How to use point cloud maps obtained from autonomous driving LiDAR for obstacle recognition?

Obstacle recognition method based on point cloud

In fact, LiDAR provides a 3D point cloud—a set of discrete points with coordinates (usually x, y, z, sometimes with additional channels such as intensity and echo). Each point represents the ranging result of a laser pulse reflected from a surface from the sensor. The biggest advantage of point clouds is that they can directly and accurately measure 3D geometric information, which is helpful for determining the shape and distance of objects. However, it is not a neat pixel grid, but a sparse, irregular set of points that is significantly affected by the viewing angle and distance.

Obstacle recognition using point clouds can be divided into several stages: preprocessing (noise filtering, cropping, downsampling, etc.), ground/background separation, point cloud segmentation and clustering, fitting bounding boxes for each cluster and classifying them, post-processing, and tracking. Many technical solutions use classical geometric/statistical methods for fast segmentation and clustering, and then feed the obtained candidates into a learner for classification; in recent years, end-to-end learning-based 3D point cloud object detection has become increasingly mainstream.
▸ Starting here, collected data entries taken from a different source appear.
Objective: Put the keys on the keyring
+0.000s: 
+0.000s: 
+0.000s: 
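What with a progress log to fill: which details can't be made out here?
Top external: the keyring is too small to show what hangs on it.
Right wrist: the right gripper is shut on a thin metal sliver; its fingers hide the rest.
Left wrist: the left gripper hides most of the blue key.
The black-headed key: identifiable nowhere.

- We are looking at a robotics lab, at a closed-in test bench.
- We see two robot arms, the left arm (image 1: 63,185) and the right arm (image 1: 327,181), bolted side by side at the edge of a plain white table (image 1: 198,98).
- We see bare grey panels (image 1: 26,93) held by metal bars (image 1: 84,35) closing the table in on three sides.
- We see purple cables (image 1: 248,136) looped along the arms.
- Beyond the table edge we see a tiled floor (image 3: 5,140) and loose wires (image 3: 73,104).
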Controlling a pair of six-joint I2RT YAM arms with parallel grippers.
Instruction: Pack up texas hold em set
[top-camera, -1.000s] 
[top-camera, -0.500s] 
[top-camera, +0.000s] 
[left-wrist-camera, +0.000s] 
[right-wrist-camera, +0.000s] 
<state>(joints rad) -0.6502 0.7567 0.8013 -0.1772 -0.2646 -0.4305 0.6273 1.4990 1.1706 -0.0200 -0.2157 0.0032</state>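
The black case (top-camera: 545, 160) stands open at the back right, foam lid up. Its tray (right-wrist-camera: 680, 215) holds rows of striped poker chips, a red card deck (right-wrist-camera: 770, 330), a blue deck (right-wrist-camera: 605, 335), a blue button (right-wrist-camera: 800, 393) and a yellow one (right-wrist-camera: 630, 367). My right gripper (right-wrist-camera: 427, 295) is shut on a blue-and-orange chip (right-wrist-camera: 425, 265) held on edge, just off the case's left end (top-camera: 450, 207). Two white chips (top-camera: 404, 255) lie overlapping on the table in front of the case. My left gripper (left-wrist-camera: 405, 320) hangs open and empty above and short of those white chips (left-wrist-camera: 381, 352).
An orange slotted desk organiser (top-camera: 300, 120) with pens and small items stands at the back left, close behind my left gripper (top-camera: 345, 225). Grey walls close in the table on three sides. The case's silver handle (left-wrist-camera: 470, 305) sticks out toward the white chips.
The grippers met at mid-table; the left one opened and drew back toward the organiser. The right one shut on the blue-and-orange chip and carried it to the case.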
Preprocessing, as the first step in obstacle recognition, may seem like just basic processing of point cloud data, but it is actually crucial. A single LiDAR scan contains noisy points (caused by weak reflections or multipath propagation), regions of no interest (such as car roofs or distant buildings), and highly uneven ranging distributions (dense points near the edge, sparse points far away). Common preprocessing techniques include box/view clipping (limiting the z, x, y range to the area of interest), statistical outlier removal (e.g., calculating the average distance of each point to its neighbors and removing significant outliers), and voxel grids or uniform downsampling to reduce the number of points while maintaining processing speed. Oversampling must be avoided, as it can cause distant or small targets to disappear, especially in high-speed scenarios where distant targets are already few in number. Therefore, voxel sizes should be adjusted based on sensor point density and the requirements of the backend algorithm, or a hierarchical downsampling strategy (high density for near targets, low density for distant targets) should be adopted. This stage often determines whether the system can maintain high detection recall under real-time constraints.
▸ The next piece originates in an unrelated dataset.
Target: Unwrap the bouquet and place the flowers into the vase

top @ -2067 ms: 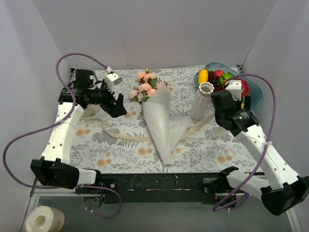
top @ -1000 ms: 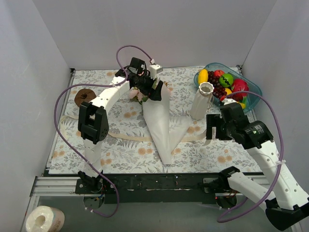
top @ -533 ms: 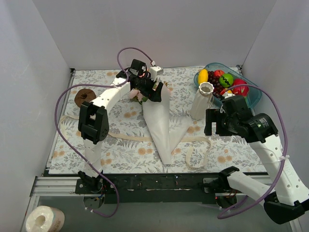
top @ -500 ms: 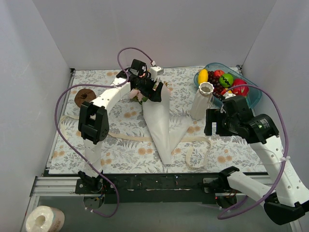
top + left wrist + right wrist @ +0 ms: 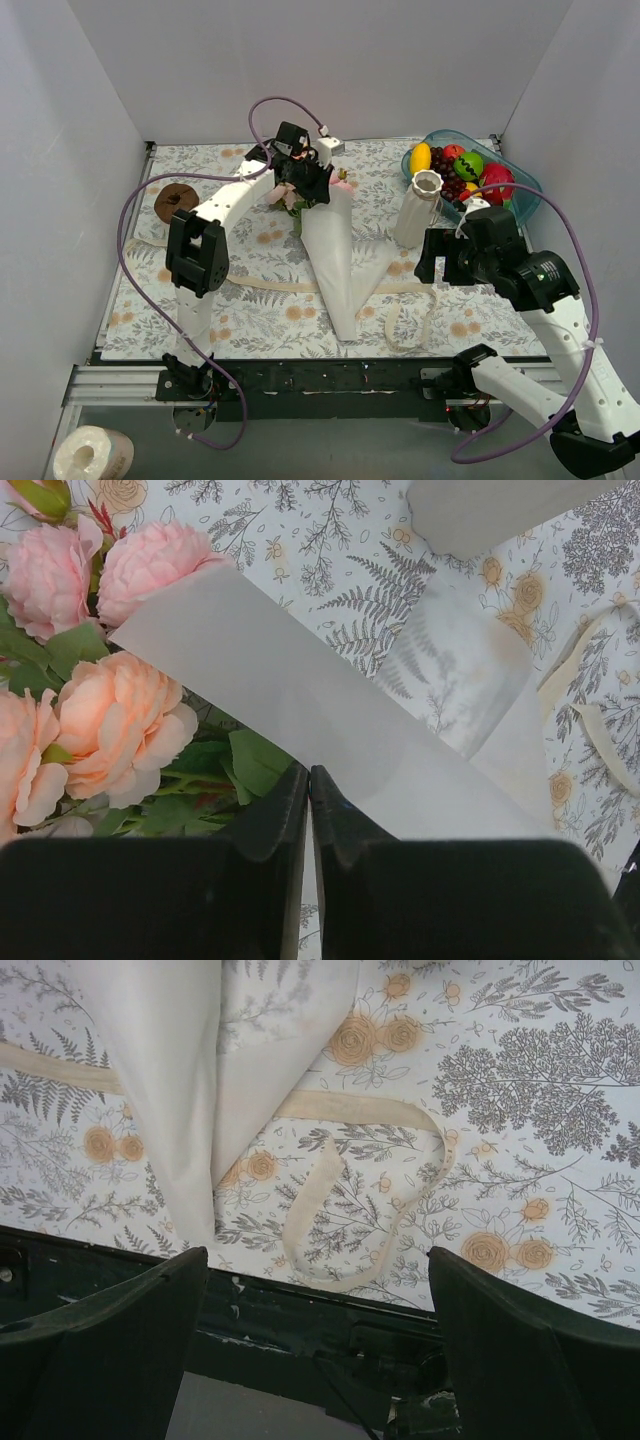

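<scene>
"Left of the vase point(image 5: 421, 205), how does the bouquet point(image 5: 332, 255) lie?"
"Flat on the tabletop point(image 5: 250, 300), long axis running far to near, with the roses point(image 5: 110, 720) at the far end level with the vase and the cone tip toward the arm bases."
"And the pincers?"
"The left pincer point(image 5: 309, 780) is at the roses' end, fingers almost together at the paper's rim. Whether it nips the paper, I cannot tell. The right pincer point(image 5: 316, 1255) hangs nearer than the vase, spread wide above a ribbon point(image 5: 330, 1190) loop."
"Surroundings?"
"Floral-print cover, plain white walls point(image 5: 330, 70) and a blue fruit bowl point(image 5: 528, 192) just right of the vase."
</scene>
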Tool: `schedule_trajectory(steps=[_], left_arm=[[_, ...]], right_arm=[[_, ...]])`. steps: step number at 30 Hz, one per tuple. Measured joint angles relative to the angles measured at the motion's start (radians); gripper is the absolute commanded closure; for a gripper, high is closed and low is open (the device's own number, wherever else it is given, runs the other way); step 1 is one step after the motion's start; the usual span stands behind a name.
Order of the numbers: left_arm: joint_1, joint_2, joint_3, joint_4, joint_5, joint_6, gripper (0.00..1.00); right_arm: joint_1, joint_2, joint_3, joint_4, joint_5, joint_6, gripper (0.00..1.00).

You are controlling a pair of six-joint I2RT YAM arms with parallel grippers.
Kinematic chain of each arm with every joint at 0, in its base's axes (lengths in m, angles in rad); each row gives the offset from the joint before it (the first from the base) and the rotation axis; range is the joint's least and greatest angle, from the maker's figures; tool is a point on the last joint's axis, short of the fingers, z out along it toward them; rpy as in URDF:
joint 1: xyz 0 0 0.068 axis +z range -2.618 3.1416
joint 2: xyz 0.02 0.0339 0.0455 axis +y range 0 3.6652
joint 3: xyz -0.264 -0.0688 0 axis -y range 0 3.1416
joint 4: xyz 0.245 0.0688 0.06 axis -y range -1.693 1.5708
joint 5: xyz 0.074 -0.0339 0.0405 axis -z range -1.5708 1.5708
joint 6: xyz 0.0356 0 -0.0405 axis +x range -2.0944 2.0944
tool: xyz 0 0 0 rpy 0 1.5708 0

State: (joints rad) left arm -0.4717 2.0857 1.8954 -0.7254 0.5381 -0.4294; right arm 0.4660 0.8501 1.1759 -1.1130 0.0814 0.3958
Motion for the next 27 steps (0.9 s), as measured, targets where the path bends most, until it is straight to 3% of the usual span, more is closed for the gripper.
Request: schedule_trajectory(steps=[6,14,17,19,21,27], left_arm=[[0.0,0.001,0.045,-0.049,-0.019,0.022,1.0],[0.0,-0.014,0.268,-0.159,-0.041,0.04,0.99],[0.0,-0.063,0.232,-0.166,-0.034,0.042,0.79],[0.0,-0.101,0.188,-0.172,-0.032,0.042,0.34],[0.0,-0.137,0.146,-0.176,-0.032,0.042,0.02],[0.025,-0.249,-0.067,-0.137,-0.032,0.022,0.02]], right_arm=[[0.0,-0.016,-0.015,0.05,-0.025,0.002,0.02],[0.0,-0.018,-0.029,0.098,-0.048,0.008,0.02],[0.0,-0.021,-0.029,0.1,-0.053,0.009,0.02],[0.0,-0.024,-0.032,0.103,-0.055,0.01,0.02],[0.0,-0.033,-0.044,0.108,-0.056,0.01,0.02],[0.0,-0.057,-0.076,0.115,-0.06,0.009,0.02]])
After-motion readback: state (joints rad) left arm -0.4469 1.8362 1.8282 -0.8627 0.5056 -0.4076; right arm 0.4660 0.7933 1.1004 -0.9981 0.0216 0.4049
Ground separation, in short, is the process of removing "ground/road surface" points to highlight actual obstacles (vehicles, pedestrians, pillars, etc.). Common methods include RANSAC plane fitting based on model fitting, ground extraction based on raster/heightmaps, and ring-by-ring ground classification. RANSAC is advantageous due to its conceptual simplicity and robustness to noise, but it is prone to failure on complex road surfaces (slope, roadbed undulation, obstacle coverage) or sparse point clouds, requiring adjustments to the interior point threshold and iteration count. Heightmap-based methods are more suitable for mobile platforms, projecting the point cloud onto a horizontal raster, identifying the lowest point in each cell, and applying terrain filtering (e.g., morphological filtering or slope thresholding). This is more effective on uneven road surfaces, but requires careful selection of the raster resolution to balance detail and noise.
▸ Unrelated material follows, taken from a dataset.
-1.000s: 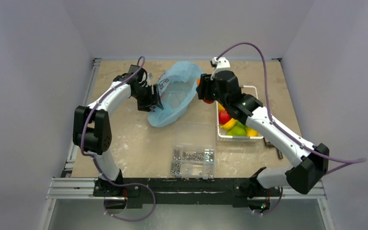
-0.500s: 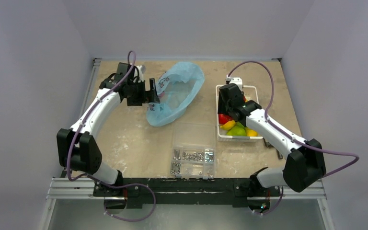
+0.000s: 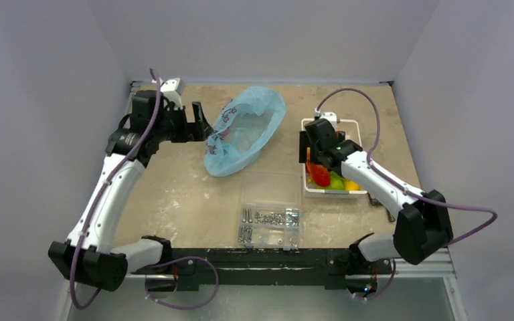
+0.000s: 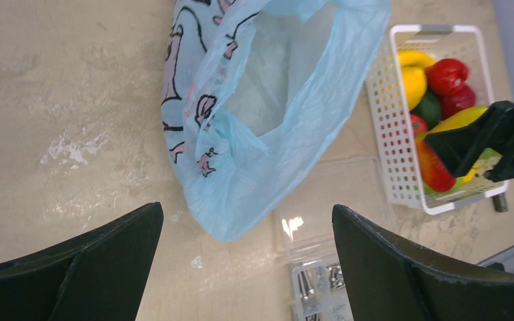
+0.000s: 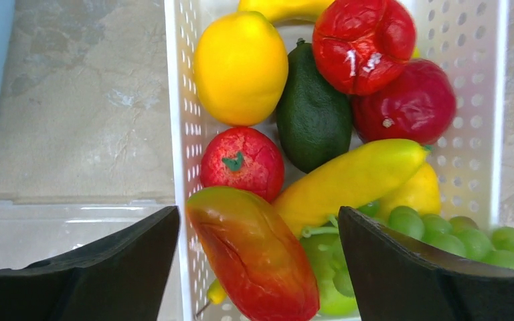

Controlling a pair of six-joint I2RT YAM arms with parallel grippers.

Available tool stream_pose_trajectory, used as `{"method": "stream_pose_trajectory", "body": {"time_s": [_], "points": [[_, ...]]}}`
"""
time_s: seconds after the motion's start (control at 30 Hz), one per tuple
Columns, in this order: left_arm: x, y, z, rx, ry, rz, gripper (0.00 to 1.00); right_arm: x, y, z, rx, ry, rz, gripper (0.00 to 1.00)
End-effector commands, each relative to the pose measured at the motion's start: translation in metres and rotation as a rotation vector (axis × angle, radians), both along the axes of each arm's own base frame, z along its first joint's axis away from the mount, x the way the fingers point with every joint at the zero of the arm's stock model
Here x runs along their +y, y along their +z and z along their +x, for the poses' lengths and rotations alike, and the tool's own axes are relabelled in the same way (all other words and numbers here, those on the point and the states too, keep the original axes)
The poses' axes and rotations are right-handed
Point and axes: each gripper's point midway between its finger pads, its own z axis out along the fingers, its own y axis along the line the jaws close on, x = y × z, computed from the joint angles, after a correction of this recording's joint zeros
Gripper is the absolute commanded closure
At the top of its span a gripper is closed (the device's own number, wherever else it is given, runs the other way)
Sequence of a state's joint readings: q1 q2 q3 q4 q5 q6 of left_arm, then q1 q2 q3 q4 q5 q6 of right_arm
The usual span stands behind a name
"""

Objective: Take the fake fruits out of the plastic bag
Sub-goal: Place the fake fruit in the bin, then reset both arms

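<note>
The light-blue plastic bag [image 3: 244, 137] lies open on the table, and no fruit shows inside it [image 4: 268, 100]. My left gripper [image 3: 201, 124] hangs just left of the bag, open and empty [image 4: 247, 208]. The fake fruits lie in the white basket [image 3: 356, 124]: a lemon [image 5: 241, 67], a dark green one [image 5: 311, 114], two red ones [image 5: 363, 43], a yellow banana [image 5: 348, 180] and green grapes [image 5: 442, 231]. My right gripper [image 3: 311, 160] is over the basket's near left corner, open [image 5: 260, 210]. A red-orange fruit [image 5: 254, 254] lies loose between its fingers, touching neither.
A clear compartment box [image 3: 270, 217] with silver screws stands near the front, below the bag. The white basket's rim [image 5: 176, 100] is just inside my right gripper's left finger. Dark tools [image 3: 378, 200] lie right of the basket.
My left gripper let go of the bag, opened and pulled back to the left. My right gripper carried the red-orange fruit from the bag to the basket and opened over it.
</note>
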State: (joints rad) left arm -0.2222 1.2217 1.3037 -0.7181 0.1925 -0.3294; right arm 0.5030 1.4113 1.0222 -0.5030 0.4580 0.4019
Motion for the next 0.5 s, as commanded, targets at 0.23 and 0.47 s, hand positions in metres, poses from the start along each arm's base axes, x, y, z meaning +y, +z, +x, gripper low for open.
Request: {"method": "stream_pose_trajectory", "body": {"time_s": [0.23, 0.47], "points": [[-0.002, 0.141, -0.097, -0.403, -0.046, -0.268, 0.02, -0.015, 0.185, -0.037, -0.475, 0.050, 0.250, 0.01], [0.017, 0.155, -0.143, -0.527, -0.016, -0.256, 0.03, -0.040, 0.270, -0.082, -0.764, 0.070, 0.369, 0.01]]}}
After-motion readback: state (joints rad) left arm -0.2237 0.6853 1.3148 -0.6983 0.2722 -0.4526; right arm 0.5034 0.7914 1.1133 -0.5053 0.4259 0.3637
After removing the ground points, the next step is to divide the remaining points into clusters based on "connectivity" or "density," with each cluster typically corresponding to a candidate object. This is commonly accomplished using Euclidean Cluster Extraction (ECCI) or Density-Based Clustering (DBSCAN) algorithms. ECCI searches for "neighbors" within a certain radius for each point, grouping mutually reachable points into one cluster. This method is fast and simple to implement, and is the standard implementation in PCL. However, it is sensitive to parameters (neighborhood radius and minimum number of points in the cluster) and tends to merge multiple objects when they are close to each other or in high-density backgrounds. DBSCAN handles non-spherical clusters and noise better, but it typically involves more computation and parameter selection is not easily automated. In engineering, a combination of scanline-based segmentation (detecting breakpoints in each horizontal ring of the LiDAR, suitable for lane scenarios) and Euclidean clustering is often used to balance speed and separation capability. PCL has mature modules for this purpose that can be directly called.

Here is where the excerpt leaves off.